**DATA**
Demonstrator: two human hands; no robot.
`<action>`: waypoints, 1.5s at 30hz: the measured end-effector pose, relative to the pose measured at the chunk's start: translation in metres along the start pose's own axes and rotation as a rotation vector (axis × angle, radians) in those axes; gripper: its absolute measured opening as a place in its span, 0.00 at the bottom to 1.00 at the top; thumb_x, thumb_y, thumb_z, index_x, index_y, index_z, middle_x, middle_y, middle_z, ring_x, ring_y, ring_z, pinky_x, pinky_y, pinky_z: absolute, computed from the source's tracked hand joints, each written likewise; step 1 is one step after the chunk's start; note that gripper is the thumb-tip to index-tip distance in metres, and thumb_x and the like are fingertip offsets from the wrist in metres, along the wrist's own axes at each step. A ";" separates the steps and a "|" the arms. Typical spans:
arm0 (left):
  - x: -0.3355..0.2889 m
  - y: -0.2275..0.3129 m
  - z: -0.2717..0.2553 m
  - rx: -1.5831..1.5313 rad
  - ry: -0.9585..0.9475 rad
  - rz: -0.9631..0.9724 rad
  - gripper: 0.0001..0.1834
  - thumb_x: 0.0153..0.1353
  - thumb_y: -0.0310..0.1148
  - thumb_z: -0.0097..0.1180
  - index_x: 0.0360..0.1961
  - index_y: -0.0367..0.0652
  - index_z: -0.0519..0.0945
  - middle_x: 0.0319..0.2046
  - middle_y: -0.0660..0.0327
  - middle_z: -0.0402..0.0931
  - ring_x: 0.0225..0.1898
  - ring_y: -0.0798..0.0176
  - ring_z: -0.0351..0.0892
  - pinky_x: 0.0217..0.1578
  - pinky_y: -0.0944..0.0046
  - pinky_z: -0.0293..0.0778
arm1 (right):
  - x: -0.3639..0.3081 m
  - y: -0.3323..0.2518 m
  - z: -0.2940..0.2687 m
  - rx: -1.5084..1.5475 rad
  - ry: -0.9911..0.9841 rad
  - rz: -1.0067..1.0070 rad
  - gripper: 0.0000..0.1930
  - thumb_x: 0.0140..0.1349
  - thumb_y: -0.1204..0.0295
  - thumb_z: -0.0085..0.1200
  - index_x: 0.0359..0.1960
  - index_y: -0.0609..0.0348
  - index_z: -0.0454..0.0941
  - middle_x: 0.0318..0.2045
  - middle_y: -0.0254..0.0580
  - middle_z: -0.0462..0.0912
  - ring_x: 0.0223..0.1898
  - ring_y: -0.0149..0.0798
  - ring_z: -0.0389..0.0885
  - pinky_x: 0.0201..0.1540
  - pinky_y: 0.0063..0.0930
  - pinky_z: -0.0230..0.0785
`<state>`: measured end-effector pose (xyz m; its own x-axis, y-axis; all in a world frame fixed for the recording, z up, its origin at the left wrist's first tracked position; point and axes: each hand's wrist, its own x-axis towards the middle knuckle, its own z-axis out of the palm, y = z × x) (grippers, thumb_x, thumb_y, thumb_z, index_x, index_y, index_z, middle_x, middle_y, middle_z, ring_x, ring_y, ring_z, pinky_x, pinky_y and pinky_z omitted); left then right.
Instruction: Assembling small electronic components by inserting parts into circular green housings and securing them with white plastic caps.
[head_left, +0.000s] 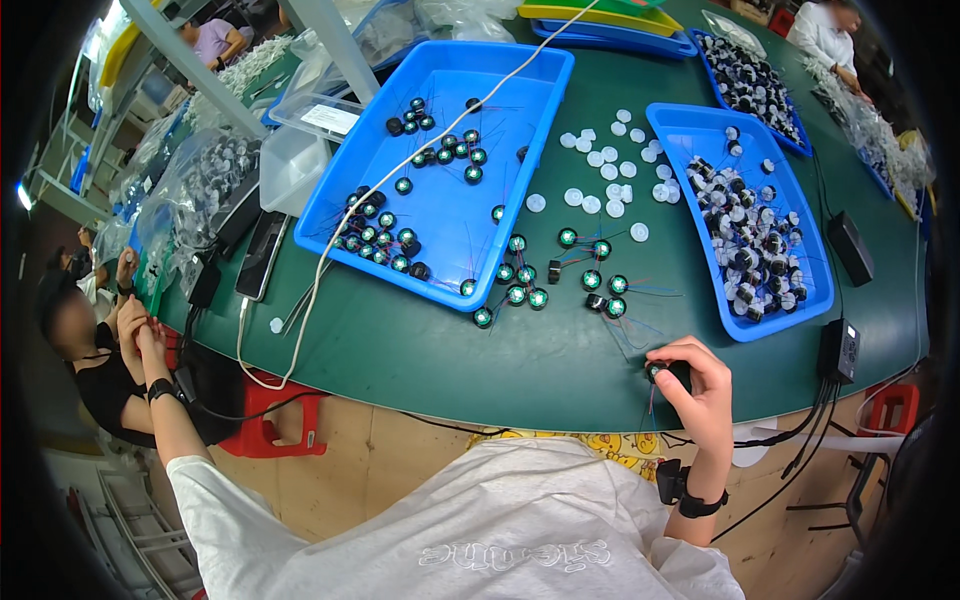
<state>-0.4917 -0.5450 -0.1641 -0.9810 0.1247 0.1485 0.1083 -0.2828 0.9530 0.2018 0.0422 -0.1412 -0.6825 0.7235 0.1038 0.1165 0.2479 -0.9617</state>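
Note:
My right hand [700, 385] is above the table's near edge, pinching a small black round part [656, 371] with thin red and blue wires between thumb and forefinger. My left arm reaches out to the far left, where my left hand [150, 338] overlaps the hands of a seated person in black; its fingers cannot be made out. Several like parts with green circuit faces [538, 298] lie loose on the green table, wires spread. More of them sit in the large blue tray [462, 262] behind. Translucent white round caps [608, 171] are scattered between the trays.
A smaller blue tray [745, 328] at right holds many capped parts. A phone [262, 257] lies at left; its white cable [318, 272] crosses the large tray. Black power boxes [843, 352] and cords run along the right edge. Red stools [272, 425] stand below. Other people sit around the table.

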 end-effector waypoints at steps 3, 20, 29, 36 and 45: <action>0.008 0.006 0.020 0.144 0.201 -0.082 0.12 0.60 0.37 0.52 0.45 0.49 0.76 0.37 0.69 0.75 0.34 0.73 0.72 0.36 0.73 0.68 | 0.001 0.001 0.001 0.013 -0.009 -0.001 0.10 0.47 0.83 0.56 0.34 0.67 0.78 0.30 0.40 0.77 0.33 0.31 0.73 0.39 0.21 0.64; -0.384 -0.008 0.471 0.692 -0.806 0.954 0.15 0.44 0.18 0.57 0.36 0.40 0.77 0.27 0.60 0.73 0.26 0.60 0.72 0.26 0.64 0.69 | 0.002 -0.011 0.015 0.038 0.042 -0.029 0.13 0.51 0.83 0.54 0.40 0.69 0.78 0.31 0.42 0.78 0.33 0.33 0.74 0.38 0.21 0.65; -0.443 -0.062 0.537 0.237 -1.158 0.008 0.15 0.54 0.25 0.56 0.44 0.37 0.75 0.33 0.60 0.71 0.29 0.70 0.69 0.30 0.71 0.67 | 0.006 -0.003 0.041 0.166 0.047 -0.100 0.12 0.50 0.85 0.54 0.38 0.70 0.77 0.33 0.44 0.79 0.35 0.34 0.74 0.39 0.22 0.66; -0.446 -0.059 0.538 0.121 -1.091 -0.069 0.12 0.54 0.25 0.58 0.41 0.38 0.76 0.30 0.62 0.72 0.28 0.72 0.71 0.29 0.72 0.69 | 0.004 -0.003 0.041 0.173 0.058 -0.080 0.11 0.51 0.84 0.54 0.38 0.71 0.77 0.36 0.46 0.75 0.38 0.36 0.73 0.42 0.24 0.66; -0.448 -0.062 0.536 0.104 -1.062 0.005 0.09 0.50 0.26 0.60 0.33 0.37 0.77 0.26 0.63 0.73 0.27 0.72 0.72 0.29 0.73 0.69 | 0.001 0.000 0.044 0.268 0.090 -0.105 0.11 0.54 0.85 0.51 0.41 0.71 0.74 0.35 0.40 0.73 0.37 0.30 0.71 0.42 0.20 0.64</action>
<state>0.0276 -0.0739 -0.1484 -0.3431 0.9030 0.2585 0.1738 -0.2095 0.9622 0.1691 0.0150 -0.1524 -0.6128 0.7600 0.2167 -0.1537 0.1544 -0.9760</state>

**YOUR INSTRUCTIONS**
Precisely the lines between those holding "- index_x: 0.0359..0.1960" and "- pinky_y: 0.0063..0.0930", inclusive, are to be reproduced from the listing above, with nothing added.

**RESULT FOR THIS EXERCISE**
  - index_x: 0.0359..0.1960
  - index_y: -0.0609..0.0348
  - index_z: -0.0454..0.0941
  - middle_x: 0.0318..0.2045
  - middle_y: -0.0254..0.0580
  - middle_z: -0.0462..0.0912
  - ring_x: 0.0223..0.1898
  - ring_y: -0.0149..0.0798
  - ring_z: -0.0389..0.0885
  - pinky_x: 0.0201..0.1540
  - pinky_y: 0.0063..0.0930

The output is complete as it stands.